#### Activity:
Every line in the listing below from the one with "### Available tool" through the one with "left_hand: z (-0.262" is to be reproduced exactly, both ends included; leave out the rest.

#### Supplied data:

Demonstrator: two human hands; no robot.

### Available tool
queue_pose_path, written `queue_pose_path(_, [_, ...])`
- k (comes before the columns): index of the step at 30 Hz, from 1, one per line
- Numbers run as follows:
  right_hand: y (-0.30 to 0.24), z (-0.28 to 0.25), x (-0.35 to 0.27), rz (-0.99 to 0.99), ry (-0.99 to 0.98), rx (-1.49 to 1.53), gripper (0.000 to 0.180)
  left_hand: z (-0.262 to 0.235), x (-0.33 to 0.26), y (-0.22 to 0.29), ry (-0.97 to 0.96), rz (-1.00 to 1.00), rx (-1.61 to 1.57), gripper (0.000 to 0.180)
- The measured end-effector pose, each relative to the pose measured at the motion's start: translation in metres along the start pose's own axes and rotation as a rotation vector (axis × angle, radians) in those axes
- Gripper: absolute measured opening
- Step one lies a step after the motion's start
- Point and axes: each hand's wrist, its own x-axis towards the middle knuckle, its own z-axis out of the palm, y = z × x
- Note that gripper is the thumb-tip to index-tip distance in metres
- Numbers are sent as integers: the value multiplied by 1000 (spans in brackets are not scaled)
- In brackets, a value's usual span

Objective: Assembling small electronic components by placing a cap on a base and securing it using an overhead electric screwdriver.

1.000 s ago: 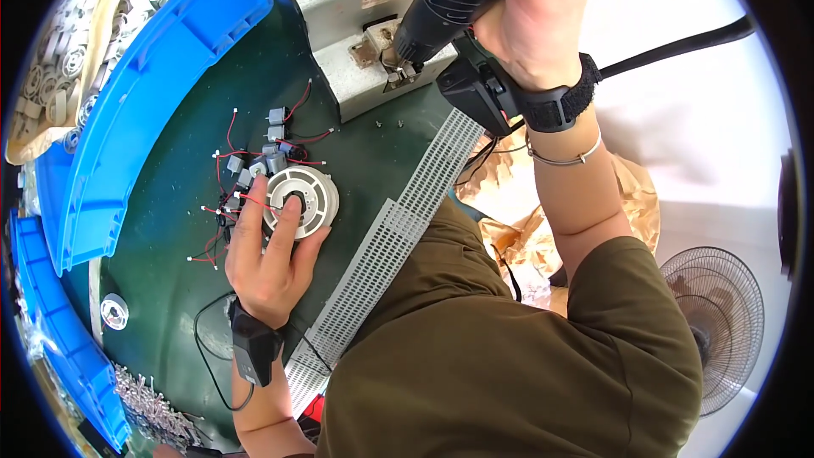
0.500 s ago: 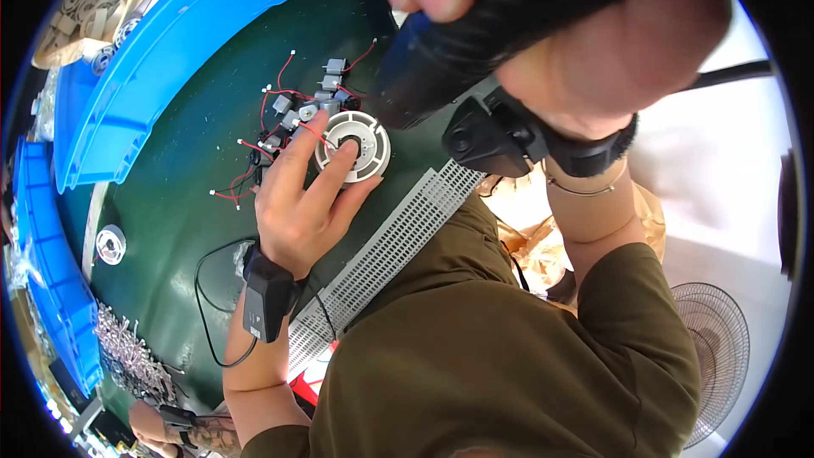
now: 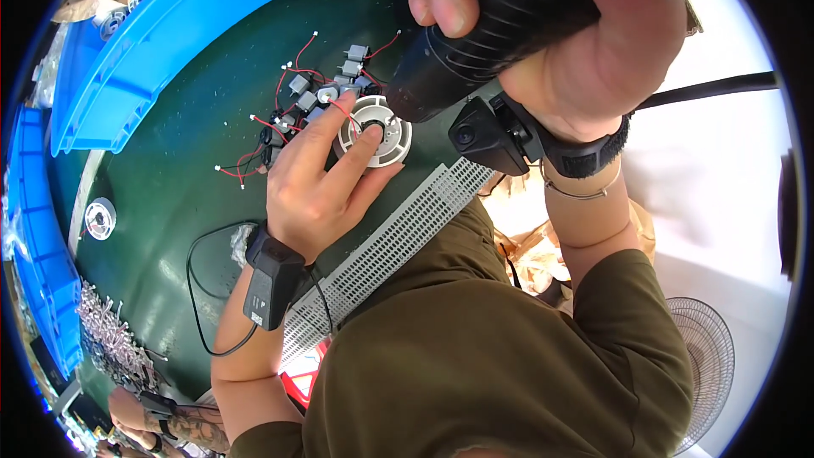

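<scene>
My right hand (image 3: 606, 68) is wrapped round a thick black electric screwdriver (image 3: 500, 34), held high and slanting down to the left. Its nose is close to the right side of a white round plastic housing (image 3: 397, 151); whether a bit touches it cannot be seen. My left hand (image 3: 309, 191) steadies this housing on the green table, one finger pressing at its dark centre, the others round its rim. A red wire runs over the housing by my fingertips. Just beyond lie several small grey motors (image 3: 299, 85) with red and black leads.
Blue plastic bins (image 3: 161, 51) line the far left of the green table (image 3: 170, 203). Another white round part (image 3: 100, 218) lies at left, near a heap of small wired parts (image 3: 114, 335). A perforated grey strip (image 3: 373, 259) borders the near edge. Another person's tattooed forearm (image 3: 199, 426) shows lower left.
The screwdriver's nose has come nearer the housing's right side, with my right hand shifted slightly left. My left hand still presses on the housing. The whole view has shifted a little.
</scene>
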Motion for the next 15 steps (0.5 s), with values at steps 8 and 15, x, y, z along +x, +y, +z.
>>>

#### Response below:
### Available tool
queue_pose_path, written `queue_pose_path(_, [_, ...])`
- k (comes before the columns): index of the step at 30 Hz, from 1, one per line
- Numbers run as follows:
  right_hand: y (-0.30 to 0.24), z (-0.28 to 0.25), x (-0.35 to 0.27), rz (-0.99 to 0.99), ry (-0.99 to 0.98), rx (-1.49 to 1.53), gripper (0.000 to 0.180)
  left_hand: z (-0.262 to 0.235), x (-0.33 to 0.26), y (-0.22 to 0.29), ry (-0.97 to 0.96), rz (-1.00 to 1.00), rx (-1.61 to 1.57), gripper (0.000 to 0.180)

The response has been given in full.